Je mis ensuite les souliers, qui me parurent moins douloureux que la veille, et vint m'asseoir à la table de maquillage. Monica m'y enseigna le jeu des ombres qui peut transformer les angles d'un visage d'homme en courbes plus féminines. Puis le jeu des couleurs vives qui transforment un visage de femme en visage du désir, visage de la bête qui ne vit que du sexe des hommes.

Elle fit l'inspection de mes ongles (je portais encore mes ongles rouges de la veille), puis fixa solidement à mes cheveux une perruque, d'un blond platine cette fois. Le miroir me renvoya l'image de ce que j'étais devenue : une femme- sexe. Rien d'autre.

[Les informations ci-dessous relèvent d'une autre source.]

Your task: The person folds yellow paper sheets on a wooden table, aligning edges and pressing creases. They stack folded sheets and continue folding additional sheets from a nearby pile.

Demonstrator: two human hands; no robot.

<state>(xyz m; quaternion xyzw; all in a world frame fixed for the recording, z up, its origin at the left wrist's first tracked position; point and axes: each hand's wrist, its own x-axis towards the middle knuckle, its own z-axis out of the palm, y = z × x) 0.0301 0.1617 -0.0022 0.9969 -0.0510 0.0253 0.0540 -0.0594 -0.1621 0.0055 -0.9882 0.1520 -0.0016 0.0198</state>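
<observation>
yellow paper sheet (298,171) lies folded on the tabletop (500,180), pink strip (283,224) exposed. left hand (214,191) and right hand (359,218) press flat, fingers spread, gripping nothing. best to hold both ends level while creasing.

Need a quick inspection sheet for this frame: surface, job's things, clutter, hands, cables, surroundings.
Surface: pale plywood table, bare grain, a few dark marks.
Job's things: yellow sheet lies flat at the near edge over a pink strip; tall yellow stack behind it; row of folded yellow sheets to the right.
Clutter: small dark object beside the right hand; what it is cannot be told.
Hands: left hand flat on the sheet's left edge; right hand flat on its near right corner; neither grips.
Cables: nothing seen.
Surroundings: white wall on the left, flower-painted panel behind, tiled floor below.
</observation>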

Dans mes sous-vêtements de soie et de dentelles, je sentis ma verge se gonfler de désir face à cette image de femme vulgaire que me renvoyait le miroir.

Je me hâtai vers la cuisine. J'y avais fait le ménage la veille et je savais où trouver les principaux outils. Je mis des croissants au four, fis du café, et j'avais presque terminé de disposer la coutellerie, le sucre, le lait et les confitures sur un plateau de service, lorsque la sonnerie se fit entendre. C'était bien Ghyslain, que Monica salua avec exubérance, et fit passer au salon. Deux minutes plus tard, elle me fit entrer, portant maladroitement le plateau à déjeuner.